E&P companies and investors alike are impacted differently by the low oil prices currently impacting the market. Some have deemed the expense of exploring too expensive, while others expect to take advantage of the lower costs that such a downturn inevitably brings. Beasley observed that to keep competitive in this environment, WesternGeco and Schlumberger took a multi-faceted approach. In advance of the downturn, the company embarked on a transformation initiative that, among other things, aimed to streamline processes, improve reliability, lower costs, and improve supply chain management. Further, it continues to invest in and advance its seismic technology, creating new products while looking to combine new offerings with current ones. One example of how the company's technology is evolving can be seen in its Quad Coil Shooting, which sprung from its Dual Coil Shooting multi-vessel full-azimuth acquisition method.

This acquisition method collects data at every azimuth with longer source-receiver offsets, around 12 to 15 km (7 to 9 mi). In Quad Coil, four recording vessels are driven in in overlapping circles, while four other shooting vessels are deployed far away to obtain the azimuths and the offsets needed.

Schlumberger is also examining the possibilities of bringing technology developed in other harsh environments to the Lower Tertiary, including its IsoMetrix marine isometric seismic technology, which Beasley referred to as the company's "largest single technology development ever undertaken." IsoMetrix enables detection of fine-scale structures in the subsurface in all directions.

While it is ideal to deploy cables as far apart as possible for efficiency's sake, Beasley explained, that method presents its own set of problems. Information can be missed in the gap between the cables. Beyond fine-tuning the directions in which information can be acquired, Schlumberger also set out to deploy the cable deeper under the water - 15-20 m - to further decrease environmental noise.

"We solved these two problems together by putting new measurements in the cable. One of them is a vertical accelerometer and the other one is a lateral accelerometer that measures the particle motion in the water, both in the vertical sense and laterally, which allows us to see that data between the cables," he said.

Beasley said that one of the most important reasons to continue to invest in high-quality seismic shooting goes far beyond those of improving imaging.

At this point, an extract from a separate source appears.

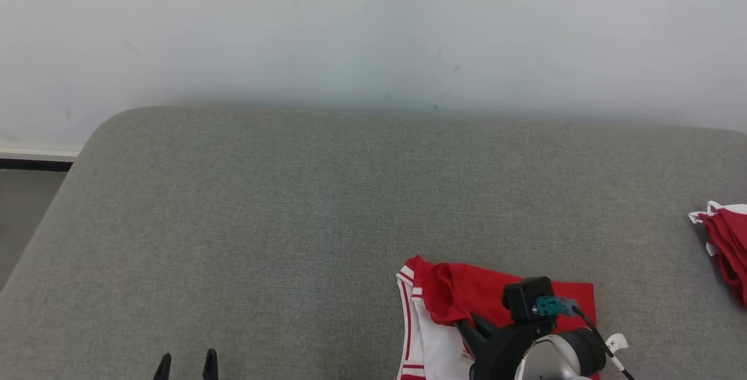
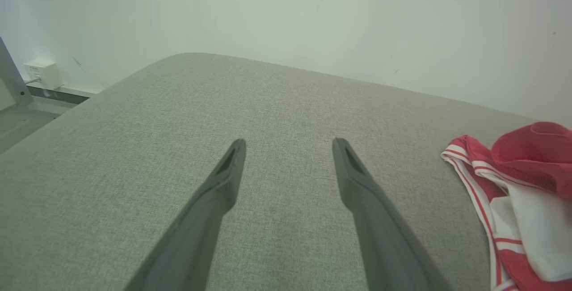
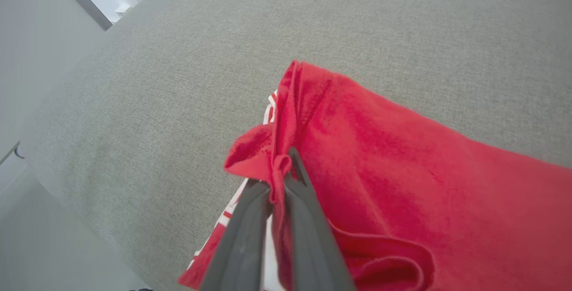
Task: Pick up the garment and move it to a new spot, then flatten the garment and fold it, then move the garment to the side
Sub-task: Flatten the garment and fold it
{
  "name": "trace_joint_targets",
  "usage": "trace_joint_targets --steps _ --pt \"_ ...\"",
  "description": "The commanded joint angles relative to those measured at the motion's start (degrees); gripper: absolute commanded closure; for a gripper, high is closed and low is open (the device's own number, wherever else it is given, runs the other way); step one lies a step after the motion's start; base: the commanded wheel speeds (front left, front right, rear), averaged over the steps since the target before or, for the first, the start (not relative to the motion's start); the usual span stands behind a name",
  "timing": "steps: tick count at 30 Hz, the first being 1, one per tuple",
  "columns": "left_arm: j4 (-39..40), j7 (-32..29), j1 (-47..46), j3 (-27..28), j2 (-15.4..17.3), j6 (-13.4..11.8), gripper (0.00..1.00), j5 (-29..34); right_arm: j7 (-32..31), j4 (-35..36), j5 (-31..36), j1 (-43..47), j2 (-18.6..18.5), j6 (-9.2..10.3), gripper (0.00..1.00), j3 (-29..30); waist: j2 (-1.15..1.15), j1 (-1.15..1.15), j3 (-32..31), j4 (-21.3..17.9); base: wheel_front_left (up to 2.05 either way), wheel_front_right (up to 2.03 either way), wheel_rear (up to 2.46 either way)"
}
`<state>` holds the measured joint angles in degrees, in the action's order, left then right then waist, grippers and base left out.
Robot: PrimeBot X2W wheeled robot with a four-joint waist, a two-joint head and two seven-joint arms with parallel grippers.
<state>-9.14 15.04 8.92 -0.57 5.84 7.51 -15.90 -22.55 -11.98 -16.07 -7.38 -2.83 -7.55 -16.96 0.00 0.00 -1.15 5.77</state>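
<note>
Pinching the garment (image 3: 402,170), the right gripper (image 3: 279,170) sits clamped.

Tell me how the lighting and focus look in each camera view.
Head view: soft, even light, no glare, faint shadow where the wall meets the cushion. Left wrist view: wide-angle bows the cushion edge. Right wrist view: the garment looks saturated, weave smeared.

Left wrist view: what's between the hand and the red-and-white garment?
Just bare grey woven cushion between the left hand and red-and-white cloth garment, left wrist view.
</note>
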Motion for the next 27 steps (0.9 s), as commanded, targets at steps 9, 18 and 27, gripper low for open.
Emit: trace_joint_targets --steps 9,18,27 --pt "-0.55 0.16 0.49 -0.61 0.12 -0.04 0.00 -0.09 2.95 -6.69 -2.84 -3.37 -0.11 0.14 1.00 -2.15 0.00 0.00 -0.18 2.18 0.00 0.00 0.00" --pt "-0.66 0.16 0.94 -0.57 0.16 -0.05 0.00 -0.11 6.79 -13.06 -5.32 -5.55 -0.11 0.14 0.00 -3.20 0.00 0.00 -0.52 3.45 0.00 0.00 0.00" --pt "-0.17 0.16 1.18 0.33 -0.11 -0.05 0.00 -0.07 10.86 -11.24 -9.87 -7.98 -0.12 0.14 0.00 -3.32 0.00 0.00 -0.48 2.38 0.00 0.00 0.00"
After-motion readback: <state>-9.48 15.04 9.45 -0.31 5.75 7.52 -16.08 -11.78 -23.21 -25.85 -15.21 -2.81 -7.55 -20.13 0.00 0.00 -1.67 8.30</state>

"The process from exploration to production used to be 10 years for such challenging prospects," Beasley said. "The industry has brought that time down and today, around four years is possible. An important factor is the multi-client data model, which provides excellent-quality data, is available immediately, and [enables] companies to move from exploration to appraisal and development without acquiring the new data. That's really one of the key drivers for operators as well as for WesternGeco to acquire very high-quality data in the Gulf of Mexico."

Drilling developments

On the drilling side, efforts in the Lower Tertiary have pushed current technology to its boundaries while forcing service companies to look ahead to the future, says Baker Hughes' Talmadge Wright, regional manager, Evaluation and Specialty Services.

"Pressures are at the upper end of operating specs for most drilling tools," he explained. "Temperature has really not been an issue to date because you get a lot of cooling effect from the long riser as long as you're circulating, [but] we can see looking a few years out in the future that temperature is going to be a concern also."

Based on that, from the service provider point of view, he added that "we've had to go back through and redesign our equipment pretty much component by component to engineer the safe and reliable performance we need under these conditions. Especially when it comes to downhole electronics. That means going back to the drawing board and doing a total redesign because we have to go to different electronic components."

Wright also explained that, in addition to the tough environment that the Lower Tertiary presents, mud windows are particularly tight, particularly in the subsalt. For drilling contractors, that can translate into additional casing strings and additional design constraints. A well might balloon or breathe without engineers knowing if they are looking at ballooning or the start of a well kick or well control situation.

"We are coming up with more exact or more precise understanding of pressures and volumes when it comes to the fluid. We're also monitoring flowback fingerprints, which are a normal part of operation," Wright said, explaining that pump shut-offs would monitor and record to ensure that each shut-off is consistent. Variations in that data could indicate the start of a well control situation.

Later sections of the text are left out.